Leur silence, aussi déplorable qu’il soit, est avant tout inquiétant.
Il traduit leur désintérêt pour la question et laisse à penser que, quel que soit le futur président de la République, la sécurité routière ne serait qu’un dossier secondaire de l’action publique. Or, seule une action interministérielle coordonnée et dynamique permettrait d’arriver à l’ambitieux objectif des 2000 tués.
Pourtant tant serait à faire : refonte de l’éducation routière, renforcement de la lutte contre l’alcool et les stupéfiants au volant, lutte contre la conduite sans permis, réflexion autour de l’essor des nouvelles technologies dans les véhicules, amélioration du traitement judiciaire des infractions routières…
Mais sans volonté, la France est condamnée à renouer avant son statut de mauvais élève européen.
Les récents chiffres publiés par la Commission européenne ne laissent d’ailleurs aucun doute : la France évolue à contre-pied de la tendance générale affichée par nos voisins.
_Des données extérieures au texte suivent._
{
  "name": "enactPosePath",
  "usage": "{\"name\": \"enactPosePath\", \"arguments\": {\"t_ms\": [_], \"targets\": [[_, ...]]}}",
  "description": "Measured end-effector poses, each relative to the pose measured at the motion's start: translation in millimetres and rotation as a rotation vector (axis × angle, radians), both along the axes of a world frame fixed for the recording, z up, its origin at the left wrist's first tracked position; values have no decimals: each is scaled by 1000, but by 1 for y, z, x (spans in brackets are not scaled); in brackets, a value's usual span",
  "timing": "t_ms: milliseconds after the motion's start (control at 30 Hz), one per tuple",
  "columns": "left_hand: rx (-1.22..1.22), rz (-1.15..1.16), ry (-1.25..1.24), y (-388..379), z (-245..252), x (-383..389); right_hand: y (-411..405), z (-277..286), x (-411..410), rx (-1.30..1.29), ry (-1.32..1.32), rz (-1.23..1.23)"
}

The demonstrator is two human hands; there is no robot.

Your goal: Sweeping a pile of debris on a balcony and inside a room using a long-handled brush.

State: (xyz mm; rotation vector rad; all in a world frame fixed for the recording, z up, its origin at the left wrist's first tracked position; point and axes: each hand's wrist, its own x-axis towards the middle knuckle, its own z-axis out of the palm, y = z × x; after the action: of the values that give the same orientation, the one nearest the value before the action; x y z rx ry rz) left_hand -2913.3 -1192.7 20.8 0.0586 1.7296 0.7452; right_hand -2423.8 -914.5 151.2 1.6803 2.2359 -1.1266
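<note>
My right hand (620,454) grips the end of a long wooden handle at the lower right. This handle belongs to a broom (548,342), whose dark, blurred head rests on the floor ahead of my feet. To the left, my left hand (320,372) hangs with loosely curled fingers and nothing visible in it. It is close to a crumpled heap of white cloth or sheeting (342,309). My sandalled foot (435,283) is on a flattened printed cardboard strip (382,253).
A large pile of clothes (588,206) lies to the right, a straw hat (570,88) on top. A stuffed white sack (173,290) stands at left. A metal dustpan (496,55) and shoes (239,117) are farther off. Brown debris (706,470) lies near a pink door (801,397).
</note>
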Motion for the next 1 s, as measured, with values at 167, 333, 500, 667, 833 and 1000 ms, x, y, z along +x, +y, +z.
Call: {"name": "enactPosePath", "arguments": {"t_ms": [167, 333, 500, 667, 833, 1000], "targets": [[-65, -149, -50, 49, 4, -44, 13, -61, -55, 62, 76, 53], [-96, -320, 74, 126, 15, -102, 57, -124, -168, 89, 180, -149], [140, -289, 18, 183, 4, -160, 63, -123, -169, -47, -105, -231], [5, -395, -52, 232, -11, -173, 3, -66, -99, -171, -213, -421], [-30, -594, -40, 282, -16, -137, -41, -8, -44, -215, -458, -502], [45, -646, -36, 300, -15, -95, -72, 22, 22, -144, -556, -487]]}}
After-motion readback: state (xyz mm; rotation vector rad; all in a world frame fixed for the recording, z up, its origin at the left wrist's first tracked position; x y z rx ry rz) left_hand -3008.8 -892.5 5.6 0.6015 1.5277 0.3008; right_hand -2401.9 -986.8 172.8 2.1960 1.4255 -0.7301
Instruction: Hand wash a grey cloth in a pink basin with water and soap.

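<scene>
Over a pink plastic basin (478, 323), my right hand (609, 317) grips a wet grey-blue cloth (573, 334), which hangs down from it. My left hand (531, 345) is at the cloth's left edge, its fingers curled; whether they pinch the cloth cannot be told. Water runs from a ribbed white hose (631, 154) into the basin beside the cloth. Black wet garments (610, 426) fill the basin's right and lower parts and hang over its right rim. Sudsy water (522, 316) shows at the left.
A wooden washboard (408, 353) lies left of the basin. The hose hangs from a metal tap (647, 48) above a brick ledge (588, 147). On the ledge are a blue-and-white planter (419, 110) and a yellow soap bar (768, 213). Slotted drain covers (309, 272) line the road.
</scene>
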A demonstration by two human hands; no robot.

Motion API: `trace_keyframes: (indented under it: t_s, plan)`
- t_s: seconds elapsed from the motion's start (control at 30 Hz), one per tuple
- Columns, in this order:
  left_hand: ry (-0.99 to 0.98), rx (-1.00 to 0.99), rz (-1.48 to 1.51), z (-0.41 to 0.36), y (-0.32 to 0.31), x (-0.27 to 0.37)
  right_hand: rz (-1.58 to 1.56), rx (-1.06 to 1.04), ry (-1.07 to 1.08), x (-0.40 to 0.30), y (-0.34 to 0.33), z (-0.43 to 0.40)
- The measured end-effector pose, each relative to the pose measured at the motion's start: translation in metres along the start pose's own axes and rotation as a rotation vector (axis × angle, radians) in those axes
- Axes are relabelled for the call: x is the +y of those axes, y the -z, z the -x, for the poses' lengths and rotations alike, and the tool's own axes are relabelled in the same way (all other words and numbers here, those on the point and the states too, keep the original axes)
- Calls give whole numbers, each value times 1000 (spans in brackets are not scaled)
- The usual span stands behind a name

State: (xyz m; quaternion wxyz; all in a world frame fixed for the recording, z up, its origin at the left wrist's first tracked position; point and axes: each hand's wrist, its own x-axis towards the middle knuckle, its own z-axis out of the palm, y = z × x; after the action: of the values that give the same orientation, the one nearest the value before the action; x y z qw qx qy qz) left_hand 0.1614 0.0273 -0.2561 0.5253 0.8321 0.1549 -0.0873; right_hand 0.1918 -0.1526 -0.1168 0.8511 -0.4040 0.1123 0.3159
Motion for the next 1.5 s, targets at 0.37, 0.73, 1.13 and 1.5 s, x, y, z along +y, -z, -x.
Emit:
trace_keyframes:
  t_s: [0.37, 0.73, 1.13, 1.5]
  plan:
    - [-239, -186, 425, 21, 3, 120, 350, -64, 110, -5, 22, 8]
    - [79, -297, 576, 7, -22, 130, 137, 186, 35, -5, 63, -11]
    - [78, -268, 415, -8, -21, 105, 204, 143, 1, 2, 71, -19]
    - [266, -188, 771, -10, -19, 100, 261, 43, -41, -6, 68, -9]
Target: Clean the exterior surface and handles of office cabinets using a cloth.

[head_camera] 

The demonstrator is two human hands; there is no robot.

Par rapport à la moyenne européenne, qui est de 50 tués par millions d’habitants, la France détient un taux de mortalité de 54, du même niveau que celui de l’Italie et légèrement inférieur à celui de la Belgique.
Tous ceux qui croyaient avoir gagné contre l’indifférence ne peuvent d’observer, pétrifiés, les Français continuer de s’entretuer dans une indifférence quasi parfaite.